At 14:57[13] (Falkland Islands Time)[N 1] on 2 May, Conqueror fired three 21-inch Mk 8 mod 4 torpedoes[14] (conventional, non-guided, torpedoes in service from 1927), each with an 805-pound (363 kg) Torpex warhead. While Conqueror was also equipped with the newer Mark 24 Tigerfish homing torpedo, there were doubts about its reliability.[15] Initial reports from Argentina claimed that Conqueror fired two Tigerfish torpedoes on General Belgrano.[16] Two of the three torpedoes hit General Belgrano. According to the Argentine government, General Belgrano's position was 55°24′S 61°32′W / 55.400°S 61.533°W / -55.400; -61.533.[17]
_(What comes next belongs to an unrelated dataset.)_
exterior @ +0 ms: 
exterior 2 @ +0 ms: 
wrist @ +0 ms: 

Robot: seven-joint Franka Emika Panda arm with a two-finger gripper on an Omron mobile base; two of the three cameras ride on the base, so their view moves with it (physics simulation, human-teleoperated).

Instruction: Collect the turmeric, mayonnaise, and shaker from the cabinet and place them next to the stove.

One of the torpedoes struck 10 to 15 metres (33 to 49 ft) aft of the bow, outside the area protected by either the ship's side armour or the internal anti-torpedo bulge. This blew off the ship's bow, but the internal torpedo bulkheads held and the forward powder magazine for the 40 mm gun did not detonate. It is believed that none of the ship's company were in that part of the ship at the time of the explosion.[18]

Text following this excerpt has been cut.